Work order
The expected answer is every line of the material that contains the word "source".

Exercise data
------------

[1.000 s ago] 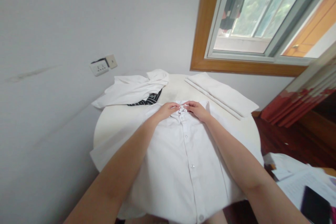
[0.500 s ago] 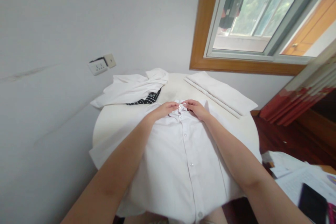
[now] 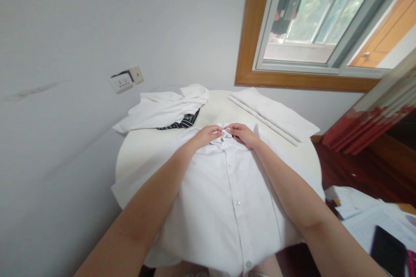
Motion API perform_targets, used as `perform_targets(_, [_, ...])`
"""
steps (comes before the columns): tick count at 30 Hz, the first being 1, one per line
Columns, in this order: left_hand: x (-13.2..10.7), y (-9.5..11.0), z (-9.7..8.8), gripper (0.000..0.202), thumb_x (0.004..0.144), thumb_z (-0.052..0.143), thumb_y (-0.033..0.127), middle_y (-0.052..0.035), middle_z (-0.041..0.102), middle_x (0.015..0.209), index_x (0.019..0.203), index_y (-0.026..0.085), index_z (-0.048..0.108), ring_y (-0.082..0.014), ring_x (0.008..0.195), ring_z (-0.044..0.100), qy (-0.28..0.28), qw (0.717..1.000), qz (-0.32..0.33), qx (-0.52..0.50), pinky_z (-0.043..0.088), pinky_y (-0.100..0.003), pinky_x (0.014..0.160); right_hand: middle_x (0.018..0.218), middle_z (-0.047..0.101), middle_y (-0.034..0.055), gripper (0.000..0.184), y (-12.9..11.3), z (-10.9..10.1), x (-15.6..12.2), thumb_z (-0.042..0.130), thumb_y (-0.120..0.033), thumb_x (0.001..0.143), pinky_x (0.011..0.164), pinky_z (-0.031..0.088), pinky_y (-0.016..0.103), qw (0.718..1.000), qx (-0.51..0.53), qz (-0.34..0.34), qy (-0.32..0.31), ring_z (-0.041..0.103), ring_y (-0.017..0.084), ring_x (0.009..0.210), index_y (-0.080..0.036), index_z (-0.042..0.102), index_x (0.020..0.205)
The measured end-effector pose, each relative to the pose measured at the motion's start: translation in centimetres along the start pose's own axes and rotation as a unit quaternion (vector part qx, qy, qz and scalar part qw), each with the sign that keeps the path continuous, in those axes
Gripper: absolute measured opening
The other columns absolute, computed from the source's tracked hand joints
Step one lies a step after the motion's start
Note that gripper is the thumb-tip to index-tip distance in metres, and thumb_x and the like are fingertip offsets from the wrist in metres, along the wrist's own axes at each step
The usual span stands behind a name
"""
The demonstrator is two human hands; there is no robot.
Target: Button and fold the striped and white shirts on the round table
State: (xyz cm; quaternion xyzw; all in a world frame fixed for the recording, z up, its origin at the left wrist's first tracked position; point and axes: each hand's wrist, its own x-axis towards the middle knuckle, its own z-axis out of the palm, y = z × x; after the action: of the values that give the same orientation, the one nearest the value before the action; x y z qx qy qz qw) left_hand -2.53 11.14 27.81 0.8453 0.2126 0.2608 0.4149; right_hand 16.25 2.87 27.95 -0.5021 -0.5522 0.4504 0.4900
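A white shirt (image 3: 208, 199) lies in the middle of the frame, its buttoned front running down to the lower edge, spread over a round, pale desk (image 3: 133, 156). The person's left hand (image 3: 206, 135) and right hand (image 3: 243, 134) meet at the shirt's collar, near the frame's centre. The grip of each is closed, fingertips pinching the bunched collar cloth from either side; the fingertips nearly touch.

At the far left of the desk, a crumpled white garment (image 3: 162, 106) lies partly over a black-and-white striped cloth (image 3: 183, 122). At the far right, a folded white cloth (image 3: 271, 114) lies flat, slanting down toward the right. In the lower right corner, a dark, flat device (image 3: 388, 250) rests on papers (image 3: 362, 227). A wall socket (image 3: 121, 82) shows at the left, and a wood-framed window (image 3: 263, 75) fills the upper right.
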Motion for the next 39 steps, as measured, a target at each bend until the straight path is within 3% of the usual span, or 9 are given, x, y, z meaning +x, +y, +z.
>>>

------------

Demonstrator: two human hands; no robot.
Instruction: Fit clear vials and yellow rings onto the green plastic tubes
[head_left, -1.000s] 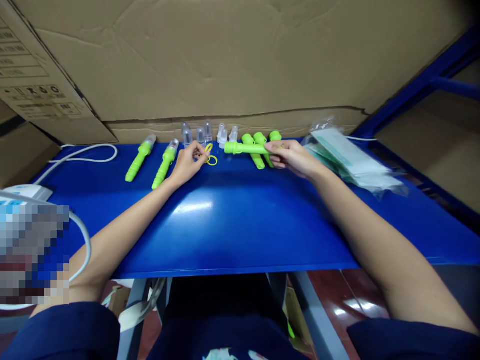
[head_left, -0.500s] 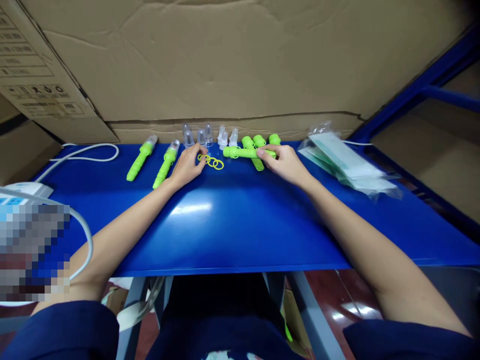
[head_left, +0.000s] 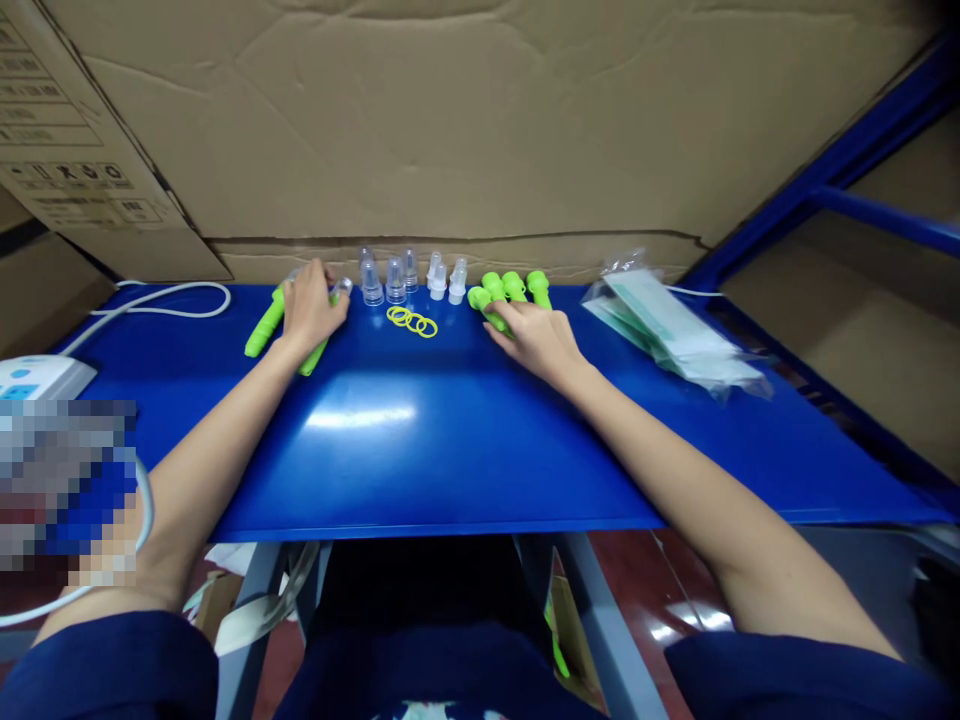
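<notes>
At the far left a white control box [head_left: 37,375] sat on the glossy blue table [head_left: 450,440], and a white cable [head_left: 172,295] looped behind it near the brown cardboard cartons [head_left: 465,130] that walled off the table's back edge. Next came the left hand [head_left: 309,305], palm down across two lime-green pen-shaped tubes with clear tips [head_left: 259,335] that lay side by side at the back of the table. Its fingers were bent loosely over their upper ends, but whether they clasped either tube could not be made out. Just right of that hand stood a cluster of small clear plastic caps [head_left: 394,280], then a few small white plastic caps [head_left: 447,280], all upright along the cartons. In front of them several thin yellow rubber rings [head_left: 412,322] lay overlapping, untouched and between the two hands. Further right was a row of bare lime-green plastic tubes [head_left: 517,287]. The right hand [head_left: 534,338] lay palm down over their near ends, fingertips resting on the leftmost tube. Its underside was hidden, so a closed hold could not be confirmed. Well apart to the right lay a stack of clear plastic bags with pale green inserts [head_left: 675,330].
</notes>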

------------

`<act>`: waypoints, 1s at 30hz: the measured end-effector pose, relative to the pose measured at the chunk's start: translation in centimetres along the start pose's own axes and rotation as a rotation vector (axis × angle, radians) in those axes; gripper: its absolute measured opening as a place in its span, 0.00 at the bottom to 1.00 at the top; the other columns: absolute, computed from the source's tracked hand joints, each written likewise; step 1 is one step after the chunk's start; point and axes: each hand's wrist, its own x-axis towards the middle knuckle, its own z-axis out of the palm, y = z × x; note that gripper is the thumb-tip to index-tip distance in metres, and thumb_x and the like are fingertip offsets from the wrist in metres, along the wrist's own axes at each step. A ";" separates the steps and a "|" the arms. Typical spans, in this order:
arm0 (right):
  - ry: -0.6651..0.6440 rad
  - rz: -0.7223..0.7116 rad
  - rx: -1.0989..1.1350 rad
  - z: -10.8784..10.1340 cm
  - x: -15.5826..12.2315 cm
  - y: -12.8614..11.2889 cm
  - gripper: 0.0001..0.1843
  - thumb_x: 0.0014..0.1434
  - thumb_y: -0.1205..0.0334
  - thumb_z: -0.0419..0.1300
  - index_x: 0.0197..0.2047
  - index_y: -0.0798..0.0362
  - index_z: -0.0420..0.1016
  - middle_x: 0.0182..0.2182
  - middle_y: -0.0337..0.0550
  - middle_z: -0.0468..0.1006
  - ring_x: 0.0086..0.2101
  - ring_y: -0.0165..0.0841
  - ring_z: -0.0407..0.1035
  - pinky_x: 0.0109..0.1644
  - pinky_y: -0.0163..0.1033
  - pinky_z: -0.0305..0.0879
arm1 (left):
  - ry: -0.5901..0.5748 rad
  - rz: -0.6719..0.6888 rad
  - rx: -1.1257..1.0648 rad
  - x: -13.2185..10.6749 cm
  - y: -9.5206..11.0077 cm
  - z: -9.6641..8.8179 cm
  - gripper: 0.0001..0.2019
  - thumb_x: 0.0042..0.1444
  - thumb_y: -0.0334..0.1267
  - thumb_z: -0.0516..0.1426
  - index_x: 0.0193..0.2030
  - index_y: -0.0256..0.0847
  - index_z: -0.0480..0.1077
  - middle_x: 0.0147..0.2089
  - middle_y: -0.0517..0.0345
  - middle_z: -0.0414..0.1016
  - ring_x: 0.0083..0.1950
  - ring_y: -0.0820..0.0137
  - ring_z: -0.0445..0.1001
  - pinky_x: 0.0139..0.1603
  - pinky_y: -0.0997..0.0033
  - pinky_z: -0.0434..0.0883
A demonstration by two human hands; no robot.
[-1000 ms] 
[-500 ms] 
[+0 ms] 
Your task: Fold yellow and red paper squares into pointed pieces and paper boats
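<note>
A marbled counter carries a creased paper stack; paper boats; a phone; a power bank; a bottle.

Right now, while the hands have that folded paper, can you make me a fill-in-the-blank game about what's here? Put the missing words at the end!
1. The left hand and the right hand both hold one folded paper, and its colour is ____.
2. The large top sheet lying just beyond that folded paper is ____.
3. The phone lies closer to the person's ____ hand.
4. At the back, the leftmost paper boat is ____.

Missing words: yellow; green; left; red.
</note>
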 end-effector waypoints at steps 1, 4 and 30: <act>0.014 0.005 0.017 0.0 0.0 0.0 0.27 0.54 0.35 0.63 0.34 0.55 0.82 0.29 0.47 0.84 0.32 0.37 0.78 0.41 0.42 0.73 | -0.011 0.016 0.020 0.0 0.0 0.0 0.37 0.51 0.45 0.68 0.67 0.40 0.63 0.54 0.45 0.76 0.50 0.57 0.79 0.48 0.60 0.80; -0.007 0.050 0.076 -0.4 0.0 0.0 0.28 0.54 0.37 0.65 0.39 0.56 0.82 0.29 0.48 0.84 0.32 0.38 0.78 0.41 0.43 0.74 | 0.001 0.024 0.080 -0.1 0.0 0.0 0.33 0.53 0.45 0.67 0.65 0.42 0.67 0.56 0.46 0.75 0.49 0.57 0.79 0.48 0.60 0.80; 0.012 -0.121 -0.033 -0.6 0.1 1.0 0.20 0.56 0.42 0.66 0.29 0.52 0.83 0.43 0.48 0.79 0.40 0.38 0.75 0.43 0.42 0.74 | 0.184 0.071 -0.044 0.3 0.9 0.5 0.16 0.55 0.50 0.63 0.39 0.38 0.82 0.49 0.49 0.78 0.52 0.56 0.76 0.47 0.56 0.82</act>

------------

Your response
The other columns absolute, computed from the source's tracked hand joints
`<act>`: waypoints, 1s at 30hz: the measured end-effector pose, relative to the pose measured at the chunk's start: translation in centimetres along the start pose's own axes and rotation as a rotation vector (axis × angle, radians) in those axes; gripper: its absolute measured opening as a place in its span, 0.00 at the bottom to 1.00 at the top; the other columns: absolute, computed from the source's tracked hand joints, each written likewise; step 1 is one step after the chunk's start; point and axes: each hand's wrist, its own x-axis towards the middle knuckle, its own z-axis out of the palm, y = z × x; note that gripper is the thumb-tip to index-tip distance in metres, and thumb_x and the like are fingertip offsets from the wrist in metres, along the wrist's own axes at each step. A ";" separates the steps and a "|" the arms. Typical spans, in this order:

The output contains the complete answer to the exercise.